До самого рассвета без устали трудились бобры — да, это были они, — и утром мы долго рассматривали их следы и «скоростные трассы»: экономя время для возвращения в воду, бобры съезжали с крутого берега по накатанным, скользким желобам, пробитым среди травы и кустарника. Спутник мой заметил, что люди слишком самоуверенно полагают, будто рационализм свойствен лишь им одним…
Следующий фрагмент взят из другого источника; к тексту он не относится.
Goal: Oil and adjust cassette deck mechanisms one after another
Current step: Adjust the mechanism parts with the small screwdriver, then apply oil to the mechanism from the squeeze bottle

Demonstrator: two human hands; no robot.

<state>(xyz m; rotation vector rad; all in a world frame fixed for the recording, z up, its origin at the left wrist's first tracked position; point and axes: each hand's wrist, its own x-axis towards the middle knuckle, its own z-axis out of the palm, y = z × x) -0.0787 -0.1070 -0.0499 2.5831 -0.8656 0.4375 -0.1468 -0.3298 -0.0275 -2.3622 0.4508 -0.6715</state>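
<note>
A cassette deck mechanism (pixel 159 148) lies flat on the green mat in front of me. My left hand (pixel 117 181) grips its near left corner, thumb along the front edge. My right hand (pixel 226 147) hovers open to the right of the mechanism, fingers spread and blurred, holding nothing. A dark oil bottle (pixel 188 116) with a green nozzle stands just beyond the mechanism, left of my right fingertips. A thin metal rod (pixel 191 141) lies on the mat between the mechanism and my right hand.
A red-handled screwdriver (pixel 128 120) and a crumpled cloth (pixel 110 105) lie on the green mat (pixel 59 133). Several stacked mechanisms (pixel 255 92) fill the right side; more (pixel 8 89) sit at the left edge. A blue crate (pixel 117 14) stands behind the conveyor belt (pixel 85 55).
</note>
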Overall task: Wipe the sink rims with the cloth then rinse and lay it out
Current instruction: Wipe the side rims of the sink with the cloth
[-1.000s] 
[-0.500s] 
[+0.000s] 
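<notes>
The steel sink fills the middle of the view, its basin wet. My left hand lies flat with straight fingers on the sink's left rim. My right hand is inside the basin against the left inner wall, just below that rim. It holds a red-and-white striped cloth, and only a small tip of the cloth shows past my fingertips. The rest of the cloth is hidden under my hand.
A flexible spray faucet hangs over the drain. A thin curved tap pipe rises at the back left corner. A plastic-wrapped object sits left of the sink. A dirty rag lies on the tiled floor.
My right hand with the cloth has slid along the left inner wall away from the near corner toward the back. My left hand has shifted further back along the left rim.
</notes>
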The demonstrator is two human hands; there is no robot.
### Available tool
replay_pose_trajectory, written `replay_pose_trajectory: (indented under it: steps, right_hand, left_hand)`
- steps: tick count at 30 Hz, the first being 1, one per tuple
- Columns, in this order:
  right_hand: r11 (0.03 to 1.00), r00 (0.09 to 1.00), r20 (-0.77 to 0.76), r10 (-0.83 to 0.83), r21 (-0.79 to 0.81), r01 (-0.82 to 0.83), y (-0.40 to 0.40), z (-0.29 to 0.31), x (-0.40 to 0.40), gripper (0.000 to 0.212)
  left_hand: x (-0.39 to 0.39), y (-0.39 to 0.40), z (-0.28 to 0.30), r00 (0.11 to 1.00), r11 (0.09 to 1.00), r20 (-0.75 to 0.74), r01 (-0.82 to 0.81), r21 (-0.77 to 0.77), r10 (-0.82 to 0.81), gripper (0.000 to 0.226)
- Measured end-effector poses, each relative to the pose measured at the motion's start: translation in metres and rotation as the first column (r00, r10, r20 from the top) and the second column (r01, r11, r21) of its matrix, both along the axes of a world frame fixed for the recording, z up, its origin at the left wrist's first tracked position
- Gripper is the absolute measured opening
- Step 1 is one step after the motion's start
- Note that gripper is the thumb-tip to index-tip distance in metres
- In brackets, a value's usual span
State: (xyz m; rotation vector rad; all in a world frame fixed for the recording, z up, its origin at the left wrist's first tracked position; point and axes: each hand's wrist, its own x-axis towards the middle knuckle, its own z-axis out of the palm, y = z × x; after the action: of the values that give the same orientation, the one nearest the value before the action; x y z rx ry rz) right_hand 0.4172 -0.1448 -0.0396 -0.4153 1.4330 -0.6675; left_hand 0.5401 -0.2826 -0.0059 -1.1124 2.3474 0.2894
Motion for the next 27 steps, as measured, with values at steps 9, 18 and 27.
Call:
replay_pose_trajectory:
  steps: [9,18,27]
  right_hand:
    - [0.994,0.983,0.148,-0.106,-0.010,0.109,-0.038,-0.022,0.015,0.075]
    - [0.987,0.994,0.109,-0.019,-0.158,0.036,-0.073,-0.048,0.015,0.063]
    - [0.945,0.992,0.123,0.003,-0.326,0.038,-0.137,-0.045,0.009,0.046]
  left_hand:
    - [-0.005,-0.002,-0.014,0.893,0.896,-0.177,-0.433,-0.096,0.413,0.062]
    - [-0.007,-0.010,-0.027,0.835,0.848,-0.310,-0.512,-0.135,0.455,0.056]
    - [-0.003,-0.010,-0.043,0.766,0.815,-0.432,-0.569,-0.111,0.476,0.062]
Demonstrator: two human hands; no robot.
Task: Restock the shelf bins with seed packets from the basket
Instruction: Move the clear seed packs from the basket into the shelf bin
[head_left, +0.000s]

С той ночи во мне и жили неслыханные наяву голоса маленького речного народа, возвращенного на хоперские берега стараниями людей. Вот и показалось: таинственная речь зазвучала; я напряг слух, а голоса вдруг резко изменились — смертный страх, боль и отчаянная тоска прорвались в знакомых каждому каркающих криках — и полная тишина пробуждения…
Ночь стала еще глуше, крики звучали в памяти — точно так же, как звучали они накануне под вечер, после нашего выстрела на Хопре.
Это был второй за день выстрел. А первый прогремел утром — по внезапно взлетевшей крякве. Подгребая к едва трепещущему на зоревой воде серому комку, спутник мой весело предположил: не обещает ли новое утро поворота в наших охотничьих и рыбацких делах? Хотя бы в награду за то, что одолели немалые искушения на всем протяжении заповедных вод, где буйно плескалась рыба, из камышей поминутно вспархивали утиные стайки, крупные кулики — веретенники и кроншнепы — совсем близко бродили по отмелям, а наши спиннинги и ружья дремали в чехлах.
Сомнения в удаче возникли, едва я поднял трофей из воды. Матерая осенняя утка обычно тяжела, как кирпич, эта же оказалась легче летнего хлопунца, который вырастал без матери, никогда не кормился досыта, ни разу не спал в тепле. И перо — потускневшее, рыхлое, без малейших признаков осенне-зимней перелиньки, начинающейся в октябре у старых уток.